The expected output is exactly the lines below, starting at the line with "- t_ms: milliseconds" and ending at the line with "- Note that", both included; no other line belongs in it.

- _Supplied material_:
::::

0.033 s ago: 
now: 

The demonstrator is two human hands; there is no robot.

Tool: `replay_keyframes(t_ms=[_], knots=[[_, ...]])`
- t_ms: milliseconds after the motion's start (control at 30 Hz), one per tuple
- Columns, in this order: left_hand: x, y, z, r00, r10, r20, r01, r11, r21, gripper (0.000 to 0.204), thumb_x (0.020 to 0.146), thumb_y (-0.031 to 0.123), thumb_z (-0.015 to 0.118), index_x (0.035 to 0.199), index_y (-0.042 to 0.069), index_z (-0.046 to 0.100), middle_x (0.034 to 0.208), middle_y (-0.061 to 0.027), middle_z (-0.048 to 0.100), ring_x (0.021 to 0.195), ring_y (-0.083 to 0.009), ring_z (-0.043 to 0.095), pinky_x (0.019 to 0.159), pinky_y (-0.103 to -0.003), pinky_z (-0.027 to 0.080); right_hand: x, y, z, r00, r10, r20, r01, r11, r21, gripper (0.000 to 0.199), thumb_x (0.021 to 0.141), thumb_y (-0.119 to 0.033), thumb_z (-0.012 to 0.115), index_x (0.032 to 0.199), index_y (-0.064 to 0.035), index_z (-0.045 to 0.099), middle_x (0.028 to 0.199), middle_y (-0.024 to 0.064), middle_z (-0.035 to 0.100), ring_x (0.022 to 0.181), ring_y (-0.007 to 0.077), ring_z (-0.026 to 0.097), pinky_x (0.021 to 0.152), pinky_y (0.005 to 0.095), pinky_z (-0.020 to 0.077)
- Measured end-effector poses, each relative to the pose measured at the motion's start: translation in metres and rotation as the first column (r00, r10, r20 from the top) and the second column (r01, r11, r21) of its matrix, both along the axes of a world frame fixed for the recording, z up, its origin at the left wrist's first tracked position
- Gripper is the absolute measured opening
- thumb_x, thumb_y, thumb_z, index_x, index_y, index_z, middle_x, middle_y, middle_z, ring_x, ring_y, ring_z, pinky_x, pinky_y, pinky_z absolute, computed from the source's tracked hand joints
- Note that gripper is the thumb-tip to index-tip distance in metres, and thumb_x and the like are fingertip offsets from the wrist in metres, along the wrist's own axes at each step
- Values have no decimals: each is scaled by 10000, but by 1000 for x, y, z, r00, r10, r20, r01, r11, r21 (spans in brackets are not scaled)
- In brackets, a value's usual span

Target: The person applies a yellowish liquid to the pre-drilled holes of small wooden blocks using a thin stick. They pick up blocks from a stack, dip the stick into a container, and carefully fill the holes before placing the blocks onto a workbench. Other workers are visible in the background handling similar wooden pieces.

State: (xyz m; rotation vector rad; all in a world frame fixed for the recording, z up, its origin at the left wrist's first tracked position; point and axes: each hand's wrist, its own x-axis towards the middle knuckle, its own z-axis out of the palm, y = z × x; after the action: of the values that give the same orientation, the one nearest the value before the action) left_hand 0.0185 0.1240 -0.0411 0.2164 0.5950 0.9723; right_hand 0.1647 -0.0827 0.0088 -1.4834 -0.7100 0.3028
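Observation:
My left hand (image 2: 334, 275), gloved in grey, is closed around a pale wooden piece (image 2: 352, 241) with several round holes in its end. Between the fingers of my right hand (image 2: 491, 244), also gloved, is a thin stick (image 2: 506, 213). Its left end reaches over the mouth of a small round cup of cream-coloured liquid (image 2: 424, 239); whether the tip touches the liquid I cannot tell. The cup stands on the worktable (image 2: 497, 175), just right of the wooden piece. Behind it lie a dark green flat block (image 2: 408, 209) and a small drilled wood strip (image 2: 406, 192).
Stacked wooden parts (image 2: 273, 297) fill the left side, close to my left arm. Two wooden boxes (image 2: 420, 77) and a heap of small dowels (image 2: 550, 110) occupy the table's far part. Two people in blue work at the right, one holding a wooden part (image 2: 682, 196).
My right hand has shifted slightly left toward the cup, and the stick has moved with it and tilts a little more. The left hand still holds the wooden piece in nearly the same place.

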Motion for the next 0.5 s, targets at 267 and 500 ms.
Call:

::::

- _Your response_:
- t_ms: milliseconds after the motion's start (control at 30 Hz), one per tuple
- Columns, in this order: left_hand: x, y, z, r00, r10, r20, r01, r11, r21, gripper (0.000 to 0.204), thumb_x (0.020 to 0.146), thumb_y (-0.031 to 0.123), thumb_z (-0.015 to 0.118), index_x (0.035 to 0.199), index_y (-0.042 to 0.069), index_z (-0.046 to 0.100), middle_x (0.034 to 0.208), middle_y (-0.061 to 0.027), middle_z (-0.048 to 0.100), ring_x (0.021 to 0.195), ring_y (-0.083 to 0.009), ring_z (-0.043 to 0.095), pinky_x (0.019 to 0.159), pinky_y (-0.103 to -0.003), pinky_z (-0.027 to 0.080); right_hand: x, y, z, r00, r10, r20, r01, r11, r21, gripper (0.000 to 0.199), thumb_x (0.021 to 0.141), thumb_y (-0.119 to 0.033), thumb_z (-0.012 to 0.115), index_x (0.032 to 0.199), index_y (-0.064 to 0.035), index_z (-0.045 to 0.099), middle_x (0.028 to 0.199), middle_y (-0.024 to 0.064), middle_z (-0.035 to 0.100), ring_x (0.022 to 0.181), ring_y (-0.007 to 0.077), ring_z (-0.026 to 0.097), pinky_x (0.021 to 0.152), pinky_y (0.005 to 0.095), pinky_z (-0.020 to 0.077)
- Measured end-effector poses, each relative to the pose measured at the motion's start: translation in metres and rotation as the first column (r00, r10, r20 from the top) and the second column (r01, r11, r21) of its matrix, both along the axes of a world frame fixed for the recording, z up, its origin at the left wrist's first tracked position
- Gripper is the absolute measured opening
- thumb_x, thumb_y, thumb_z, index_x, index_y, index_z, middle_x, middle_y, middle_z, ring_x, ring_y, ring_z, pinky_x, pinky_y, pinky_z absolute, computed from the source's tracked hand joints
- Note that gripper is the thumb-tip to index-tip distance in metres, and thumb_x and the like are fingertip offsets from the wrist in metres, along the wrist's own axes at each step

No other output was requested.